**Work to be completed:** The expected output is the full data, repeated exactly, without pictures.

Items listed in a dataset
________________________________________

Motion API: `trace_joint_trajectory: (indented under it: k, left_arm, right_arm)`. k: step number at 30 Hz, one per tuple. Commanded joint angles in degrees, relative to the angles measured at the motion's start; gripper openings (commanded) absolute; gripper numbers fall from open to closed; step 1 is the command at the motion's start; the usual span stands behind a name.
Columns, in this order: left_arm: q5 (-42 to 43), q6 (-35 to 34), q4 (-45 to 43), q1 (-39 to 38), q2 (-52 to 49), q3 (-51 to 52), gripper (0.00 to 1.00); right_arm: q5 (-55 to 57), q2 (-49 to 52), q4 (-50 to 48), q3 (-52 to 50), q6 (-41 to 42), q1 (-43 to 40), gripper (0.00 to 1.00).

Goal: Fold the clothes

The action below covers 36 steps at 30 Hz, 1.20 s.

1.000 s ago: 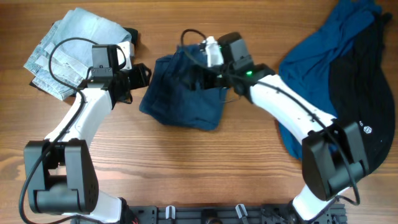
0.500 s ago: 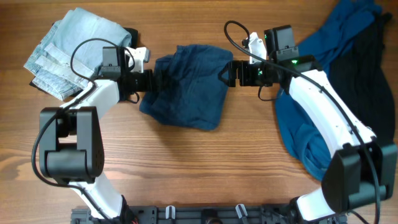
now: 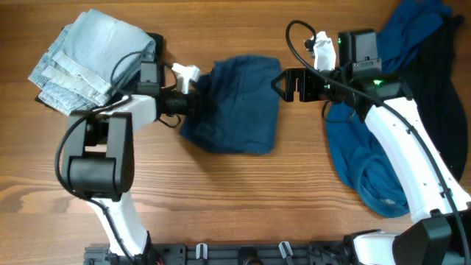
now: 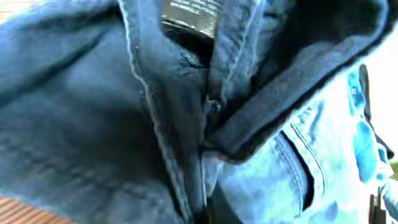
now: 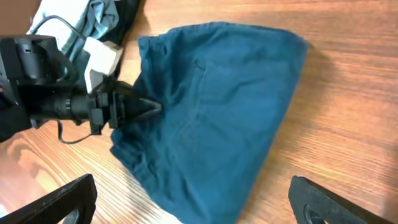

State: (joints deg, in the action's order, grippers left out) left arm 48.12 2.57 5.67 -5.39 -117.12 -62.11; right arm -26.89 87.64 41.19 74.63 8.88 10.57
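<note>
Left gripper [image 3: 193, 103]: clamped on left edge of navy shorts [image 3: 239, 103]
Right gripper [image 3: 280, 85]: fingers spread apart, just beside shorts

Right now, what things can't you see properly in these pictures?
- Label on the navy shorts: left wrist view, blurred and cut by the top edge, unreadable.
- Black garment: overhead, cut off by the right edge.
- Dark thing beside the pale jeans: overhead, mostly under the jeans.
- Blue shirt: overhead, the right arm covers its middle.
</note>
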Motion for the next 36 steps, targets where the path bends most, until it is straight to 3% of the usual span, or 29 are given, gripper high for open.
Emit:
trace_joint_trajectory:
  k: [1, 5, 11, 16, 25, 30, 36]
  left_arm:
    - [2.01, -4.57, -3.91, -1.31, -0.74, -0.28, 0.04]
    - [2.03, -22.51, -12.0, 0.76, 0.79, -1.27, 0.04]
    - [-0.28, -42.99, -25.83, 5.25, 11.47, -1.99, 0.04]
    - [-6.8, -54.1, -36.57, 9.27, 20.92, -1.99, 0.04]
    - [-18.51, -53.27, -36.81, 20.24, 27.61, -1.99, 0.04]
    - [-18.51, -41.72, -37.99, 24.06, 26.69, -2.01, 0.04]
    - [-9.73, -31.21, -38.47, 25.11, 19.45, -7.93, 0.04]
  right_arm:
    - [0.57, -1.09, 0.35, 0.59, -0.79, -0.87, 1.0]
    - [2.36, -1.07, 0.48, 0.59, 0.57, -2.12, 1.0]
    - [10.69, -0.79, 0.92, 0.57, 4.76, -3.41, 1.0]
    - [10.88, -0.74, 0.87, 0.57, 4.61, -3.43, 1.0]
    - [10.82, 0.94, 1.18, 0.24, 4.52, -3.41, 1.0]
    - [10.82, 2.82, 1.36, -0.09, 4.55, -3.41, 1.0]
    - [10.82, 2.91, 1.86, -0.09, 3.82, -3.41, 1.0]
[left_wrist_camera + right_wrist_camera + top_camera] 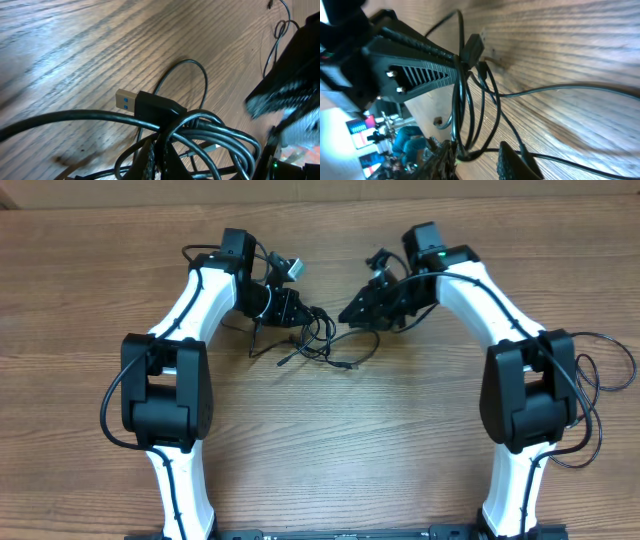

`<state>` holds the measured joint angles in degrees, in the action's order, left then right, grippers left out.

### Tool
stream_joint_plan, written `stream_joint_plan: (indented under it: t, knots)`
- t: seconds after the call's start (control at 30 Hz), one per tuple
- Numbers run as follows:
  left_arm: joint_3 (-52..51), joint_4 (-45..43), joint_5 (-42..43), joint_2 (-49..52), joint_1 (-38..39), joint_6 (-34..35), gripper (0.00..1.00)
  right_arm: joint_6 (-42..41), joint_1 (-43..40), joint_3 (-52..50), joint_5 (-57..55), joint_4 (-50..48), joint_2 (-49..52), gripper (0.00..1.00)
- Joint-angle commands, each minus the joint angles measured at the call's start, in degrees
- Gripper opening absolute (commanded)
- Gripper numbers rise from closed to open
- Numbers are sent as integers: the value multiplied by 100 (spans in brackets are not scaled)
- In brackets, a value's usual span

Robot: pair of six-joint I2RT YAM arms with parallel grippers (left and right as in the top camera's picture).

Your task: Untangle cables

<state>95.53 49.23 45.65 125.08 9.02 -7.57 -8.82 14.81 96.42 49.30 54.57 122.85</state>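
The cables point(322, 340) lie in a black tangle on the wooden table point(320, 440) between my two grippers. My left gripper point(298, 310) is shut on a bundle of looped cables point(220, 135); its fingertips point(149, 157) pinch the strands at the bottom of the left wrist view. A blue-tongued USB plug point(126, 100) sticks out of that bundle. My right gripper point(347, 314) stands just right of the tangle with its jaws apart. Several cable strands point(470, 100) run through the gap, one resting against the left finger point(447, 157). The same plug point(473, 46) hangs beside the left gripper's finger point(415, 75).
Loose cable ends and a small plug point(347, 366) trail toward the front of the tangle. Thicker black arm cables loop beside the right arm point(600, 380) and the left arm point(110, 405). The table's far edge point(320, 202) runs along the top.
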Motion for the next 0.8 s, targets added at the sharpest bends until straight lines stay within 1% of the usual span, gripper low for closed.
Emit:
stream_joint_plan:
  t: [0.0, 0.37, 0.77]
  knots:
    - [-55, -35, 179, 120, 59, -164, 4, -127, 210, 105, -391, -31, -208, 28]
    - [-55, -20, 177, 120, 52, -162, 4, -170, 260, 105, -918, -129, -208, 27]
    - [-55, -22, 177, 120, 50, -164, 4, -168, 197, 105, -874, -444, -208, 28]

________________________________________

**Result for this task:**
Motion API: `trace_joint_trajectory: (indented under it: k, left_arm, right_arm)`. k: step number at 30 Hz, one per tuple. Commanded joint angles in degrees, relative to the angles measured at the motion's start; gripper openings (commanded) absolute; gripper numbers fall from open to closed; step 1 is the command at the motion's start; the usual span stands behind a name.
Columns, in this order: left_arm: q5 (-42 to 43), q6 (-35 to 34), q4 (-45 to 43), q1 (-39 to 38), q2 (-52 to 49), q3 (-51 to 52), gripper (0.00 to 1.00); right_arm: q5 (-55 to 57), q2 (-49 to 52), q4 (-50 to 48), q3 (-52 to 50), q6 (-41 to 42), q1 (-43 to 40), gripper (0.00 to 1.00).

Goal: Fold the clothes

The action below covers 36 steps at 30 Hz, 1.20 s.

1.000 s ago: 
0.500 s ago: 
now: 
now: 
now: 

State: (joints deg, in the action's order, grippers left out) left arm 48.12 2.57 5.67 -5.39 -117.12 -62.11; right arm -26.89 87.64 41.19 74.63 8.88 10.57
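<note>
Left gripper [image 3: 193, 103]: clamped on left edge of navy shorts [image 3: 239, 103]
Right gripper [image 3: 280, 85]: fingers spread apart, just beside shorts

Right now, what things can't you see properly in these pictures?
- Label on the navy shorts: left wrist view, blurred and cut by the top edge, unreadable.
- Black garment: overhead, cut off by the right edge.
- Dark thing beside the pale jeans: overhead, mostly under the jeans.
- Blue shirt: overhead, the right arm covers its middle.
</note>
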Motion for the next 36 steps, targets where the path bends most, until it is straight to 3% of the usual span, or 29 are given, gripper high for open.
Emit:
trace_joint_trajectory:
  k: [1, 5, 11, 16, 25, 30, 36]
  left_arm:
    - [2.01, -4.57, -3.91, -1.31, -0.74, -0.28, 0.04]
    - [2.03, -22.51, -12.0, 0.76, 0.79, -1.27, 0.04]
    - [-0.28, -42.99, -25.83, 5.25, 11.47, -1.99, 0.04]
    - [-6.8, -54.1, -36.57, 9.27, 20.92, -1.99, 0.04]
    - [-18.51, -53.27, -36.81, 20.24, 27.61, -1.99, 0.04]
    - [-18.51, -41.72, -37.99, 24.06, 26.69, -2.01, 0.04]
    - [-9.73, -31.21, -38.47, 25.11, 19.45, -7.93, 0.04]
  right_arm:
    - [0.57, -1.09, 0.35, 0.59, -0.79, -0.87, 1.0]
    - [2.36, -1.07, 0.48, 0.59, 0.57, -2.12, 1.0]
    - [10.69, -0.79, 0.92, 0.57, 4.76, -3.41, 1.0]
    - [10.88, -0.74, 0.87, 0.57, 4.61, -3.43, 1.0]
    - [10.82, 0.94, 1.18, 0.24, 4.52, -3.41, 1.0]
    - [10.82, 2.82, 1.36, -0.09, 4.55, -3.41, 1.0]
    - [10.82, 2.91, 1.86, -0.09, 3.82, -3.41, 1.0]
[left_wrist_camera + right_wrist_camera + top_camera] 

`<state>` holds the measured joint angles in degrees, in the action's order, left then right, grippers left out.

### Tool
stream_joint_plan, written `stream_joint_plan: (indented under it: t, knots)`
- t: seconds after the call's start (control at 30 Hz), one per tuple
- Numbers run as follows:
  left_arm: joint_3 (-52..51), joint_4 (-45..43), joint_5 (-42..43), joint_2 (-49..52), joint_1 (-38..39), joint_6 (-34..35), gripper (0.00..1.00)
  right_arm: joint_6 (-42..41), joint_1 (-43..40), joint_3 (-52..50), joint_5 (-57..55), joint_4 (-50..48), joint_2 (-49..52), gripper (0.00..1.00)
- Joint-angle commands, each minus the joint angles measured at the call's start, in degrees
- Gripper opening absolute (commanded)
- Gripper numbers rise from closed to open
- Numbers are sent as integers: the value multiplied by 100 (spans in brackets are not scaled)
- In brackets, a value's usual span

Robot: pair of six-joint I2RT YAM arms with parallel grippers (left and right as in the top camera's picture).

Your task: Untangle cables

<state>95.53 49.23 45.65 125.08 9.02 -7.57 -8.82 14.81 96.42 49.30 54.57 122.85</state>
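The cables point(322, 340) lie in a black tangle on the wooden table point(320, 440) between my two grippers. My left gripper point(298, 310) is shut on a bundle of looped cables point(220, 135); its fingertips point(149, 157) pinch the strands at the bottom of the left wrist view. A blue-tongued USB plug point(126, 100) sticks out of that bundle. My right gripper point(347, 314) stands just right of the tangle with its jaws apart. Several cable strands point(470, 100) run through the gap, one resting against the left finger point(447, 157). The same plug point(473, 46) hangs beside the left gripper's finger point(415, 75).
Loose cable ends and a small plug point(347, 366) trail toward the front of the tangle. Thicker black arm cables loop beside the right arm point(600, 380) and the left arm point(110, 405). The table's far edge point(320, 202) runs along the top.
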Motion for the next 0.8 s, targets added at the sharpest bends until straight lines stay within 1% of the usual span, gripper low for closed.
Emit:
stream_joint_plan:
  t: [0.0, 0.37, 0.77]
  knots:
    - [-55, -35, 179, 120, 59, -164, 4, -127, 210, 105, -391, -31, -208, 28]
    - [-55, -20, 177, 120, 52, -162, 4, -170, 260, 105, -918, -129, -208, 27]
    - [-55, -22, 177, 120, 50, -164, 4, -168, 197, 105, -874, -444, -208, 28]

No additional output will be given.